1.12  Second, in ongoing cases in which an anonymity order has already been made, the Bill requires the court to consider "whether the effect of that order is that the defendant has been prevented from receiving a fair trial".[14] If the court determines that the defendant has been prevented from receiving a fair trial, it must give appropriate directions in connection with bringing the trial or hearing to a conclusion.[15]

1.13  Third, in appeals against conviction in cases where an anonymity order was made, the Bill expressly provides that the appeal court must treat the conviction as unsafe if it considers that the order was not one that the trial court could have made if the new law was in force and that, as a result of the order, the defendant did not receive a fair trial.[16]

1.14  The Bill also contains a further protection for the right to a fair trial. It requires the judge to give the jury such warning (if any) as the judge considers necessary to ensure that the fact that the order was made in relation to the witness does not prejudice the defendant.[17] This addresses the concern that witness anonymity orders undermine the right to a fair trial because they are inherently disparaging of the accused.

1.15  We believe that the Bill contains adequate protections for the right to a fair trial and does not therefore risk incompatibility with Article 6(1) or 6(3)(d) ECHR. We welcome the fact that courts will be required by s. 6 of the Human Rights Act to apply the statutory provisions compatibly with the right to a fair trial, as interpreted by the European Court of Human Rights and by the House of Lords in Davis.

Issues for further consideration

1.16  The evidence we have taken on the Bill, and debates in Parliament, have thrown up suggestions of amendments which could be made to the Bill to enhance the human rights safeguards it contains. We have not yet had the chance to raise these matters with Ministers and so have not yet reached any firm conclusions. We set out the main issues, and some of the points which have been made to us and in debate in relation to them, below.

RELEVANT CONSIDERATIONS

1.17  We welcome that the Bill requires the court to have regard to six enumerated relevant considerations when deciding whether the preconditions to the making of a witness anonymity order are satisfied.[18] Each of those considerations has a sound basis in the case-law. We welcome that the list of considerations was added to in the Commons to include whether the evidence from the anonymous witness might be the sole or decisive evidence against the defendant. This is an important consideration in the Strasbourg case-law. We also welcome that the list of relevant considerations is not intended to be exhaustive. Indeed, the Bill explicitly provides that the court must also have regard to "such other matters as the court considers relevant."[19]
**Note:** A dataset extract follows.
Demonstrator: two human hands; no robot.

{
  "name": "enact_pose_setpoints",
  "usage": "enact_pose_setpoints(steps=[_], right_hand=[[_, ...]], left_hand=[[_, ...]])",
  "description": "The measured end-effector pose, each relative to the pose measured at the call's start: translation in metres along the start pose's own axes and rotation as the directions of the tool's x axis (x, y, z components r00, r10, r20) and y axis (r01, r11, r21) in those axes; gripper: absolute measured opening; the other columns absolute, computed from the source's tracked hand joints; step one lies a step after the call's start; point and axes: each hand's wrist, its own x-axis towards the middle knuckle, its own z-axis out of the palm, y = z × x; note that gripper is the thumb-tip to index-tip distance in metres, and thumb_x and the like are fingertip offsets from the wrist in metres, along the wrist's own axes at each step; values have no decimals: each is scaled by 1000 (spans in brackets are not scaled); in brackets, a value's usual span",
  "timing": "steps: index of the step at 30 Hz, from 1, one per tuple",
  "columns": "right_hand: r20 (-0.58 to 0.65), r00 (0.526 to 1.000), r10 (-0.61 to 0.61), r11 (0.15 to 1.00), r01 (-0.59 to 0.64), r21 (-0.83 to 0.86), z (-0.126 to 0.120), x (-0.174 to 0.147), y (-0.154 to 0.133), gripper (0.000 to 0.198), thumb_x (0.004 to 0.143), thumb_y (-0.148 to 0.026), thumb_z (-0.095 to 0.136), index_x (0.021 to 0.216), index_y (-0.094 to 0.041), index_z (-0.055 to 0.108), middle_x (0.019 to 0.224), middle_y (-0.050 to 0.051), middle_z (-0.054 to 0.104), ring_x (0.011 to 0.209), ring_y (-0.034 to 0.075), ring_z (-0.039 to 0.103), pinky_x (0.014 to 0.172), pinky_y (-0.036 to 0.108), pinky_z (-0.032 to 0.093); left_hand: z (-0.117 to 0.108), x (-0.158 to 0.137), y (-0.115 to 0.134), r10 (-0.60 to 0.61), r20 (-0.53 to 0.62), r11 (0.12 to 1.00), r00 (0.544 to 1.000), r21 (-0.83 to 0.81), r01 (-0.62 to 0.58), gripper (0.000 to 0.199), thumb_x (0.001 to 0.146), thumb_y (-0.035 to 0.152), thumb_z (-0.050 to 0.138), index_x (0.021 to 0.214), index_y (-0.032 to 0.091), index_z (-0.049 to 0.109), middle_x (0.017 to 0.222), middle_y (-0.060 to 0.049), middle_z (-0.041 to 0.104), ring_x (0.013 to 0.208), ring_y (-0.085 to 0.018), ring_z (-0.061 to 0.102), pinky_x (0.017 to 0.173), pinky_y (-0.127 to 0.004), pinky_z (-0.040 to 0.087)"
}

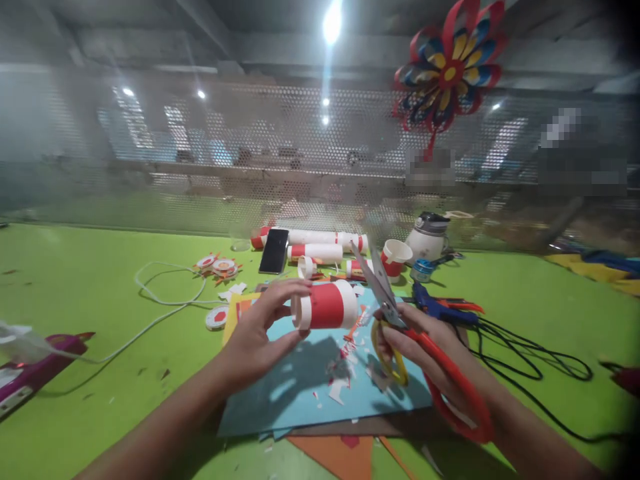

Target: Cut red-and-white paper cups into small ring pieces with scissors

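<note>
My left hand [267,320] grips one end of a red and white paper cup [327,305], held on its side above a light blue paper sheet [280,393]. In my right hand [425,340] is a pair of scissors [383,290] with one red and one yellow handle. Its blades are parted and point up and away, just right of the cup and apart from it. White and red paper scraps [339,390] lie scattered on the blue sheet under both hands.
Behind the hands are a phone [274,251], white tubes [315,253], another paper cup [395,259] and a kettle-like jug [427,233]. A blue glue gun [440,310] with a black cord lies at right. A power strip [40,370] and white cable lie left.
</note>
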Motion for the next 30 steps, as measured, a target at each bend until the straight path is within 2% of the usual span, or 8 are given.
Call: enact_pose_setpoints(steps=[3, 9, 15, 20, 22, 24, 26, 30], right_hand=[[-82, 997, 14, 995, -6, 99, 7, -2, -7, 24, 85, -38, 61, 100, -20, 57, 82, 2, 64, 76, 18, 60, 69, 27, 50], [-147, 989, 26, 931, 29, 364, 15, -6, 3, 29, 82, -30, 66, 108, -22, 57, 99, 2, 65, 88, 17, 62, 80, 28, 51], [-320, 941, -115, 972, 173, 160, 26, -16, 8, 30, 83, -20, 65, 109, -32, 58, 83, -4, 63, 74, 11, 62, 65, 18, 51], [-353, 911, -214, 972, 234, 14, 35, -21, 5, 35, 84, -15, 63, 112, -34, 55, 76, -6, 63, 69, 9, 64, 63, 15, 52], [-381, 896, -230, 970, 244, -11, 38, -22, 4, 34, 84, -15, 62, 112, -33, 55, 77, -6, 64, 69, 9, 65, 63, 14, 52], [-403, 892, -203, 974, 227, 12, 42, -22, 4, 32, 84, -17, 63, 111, -32, 56, 80, -5, 65, 72, 10, 66, 64, 16, 54], [-398, 907, -140, 981, 182, 70, 45, -22, 4, 29, 83, -21, 65, 110, -29, 56, 83, -3, 65, 74, 11, 66, 66, 19, 55], [-351, 936, -8, 979, 80, 190, 51, -23, 4, 30, 81, -29, 66, 109, -24, 57, 82, 0, 66, 69, 14, 66, 62, 23, 57]], left_hand=[[10, -7, 7, 139, 173, 961, 975, 216, -176, 48, 82, 4, 57, 124, 26, 50, 132, -10, 50, 124, -23, 47, 101, -38, 42], [20, -14, 16, 213, 334, 917, 918, 256, -306, 53, 81, -3, 51, 127, 23, 47, 136, -10, 45, 129, -22, 41, 106, -39, 38], [28, -19, 13, 64, 238, 979, 969, 174, -107, 53, 85, 7, 54, 132, 29, 42, 139, -8, 43, 130, -20, 41, 107, -36, 37], [37, -19, 10, -112, 126, 994, 986, 12, 111, 44, 85, 19, 61, 126, 31, 50, 134, -7, 48, 126, -24, 45, 103, -39, 41], [41, -17, 12, -281, 123, 938, 952, -174, 300, 42, 84, 25, 64, 124, 28, 50, 126, -8, 55, 112, -24, 57, 92, -37, 49], [45, -14, 13, -438, 154, 806, 885, -369, 463, 47, 81, 30, 67, 124, 25, 48, 116, -10, 62, 97, -23, 64, 81, -35, 54], [47, -12, 14, -509, 118, 720, 853, -486, 496, 50, 76, 29, 72, 120, 23, 50, 113, -10, 65, 97, -23, 65, 79, -33, 54], [45, -8, 14, -544, 7, 660, 839, -615, 433, 51, 70, 23, 78, 114, 22, 52, 113, -9, 66, 99, -24, 64, 80, -32, 52]])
1.18  Certain other considerations are relevant, in particular, to whether the defendant would be able to receive a fair trial. The New Zealand Evidence Act 2006 includes the following two relevant considerations which do not feature in the Bill:[20]

  • the principle that witness anonymity orders are justified only in exceptional circumstances;[21] and
  • the gravity of the offence.[22]

1.19  In relation to exceptionality, the DPP said "the Bill speaks for itself. It sets out a scheme which is clearly designed to apply only, it seems to me, in exceptional circumstances."[23]

1.20  The DPP also gave reasons for not making the gravity of the offence a consideration to be taken into account before making a witness anonymity order. He argued that "gravity" was difficult to define, drawing attention to terrorism offences which could be dealt with in the magistrates' court.[24]

1.21  There may be merit in extending the list of relevant considerations in clause 5 of the Bill to include the two additional factors in the New Zealand Evidence Act 2006. Clause 5 was not debated in detail in the Commons and deserves closer scrutiny than it has so far received. We draw this to the attention of the House of Lords.

"SERIOUS DAMAGE TO PROPERTY" AS A TRIGGER

1.22  The Bill would enable a court to make a witness anonymity order if it was satisfied that protective measures are necessary having regard to the witness's reasonable fear, not only that the witness or another person would suffer death or injury, but that there is likely to be "serious damage to property" if the witness were identified.[25] Serious damage to property is not defined in the Bill.

1.23  This provision mirrors that contained in the New Zealand Evidence Act 2006.[26] However, in the published legal advice of the Attorney General on the consistency of that Bill with the New Zealand Bill of Rights Act 1990 (in New Zealand, unlike here, the Government's legal advice on compatibility is published), it was noted:

95. Having regard to … the international jurisprudence … it would be an exceptional case for the discretion to be exercised consistently with the Bill of Rights Act where there is no risk of physical harm to a person.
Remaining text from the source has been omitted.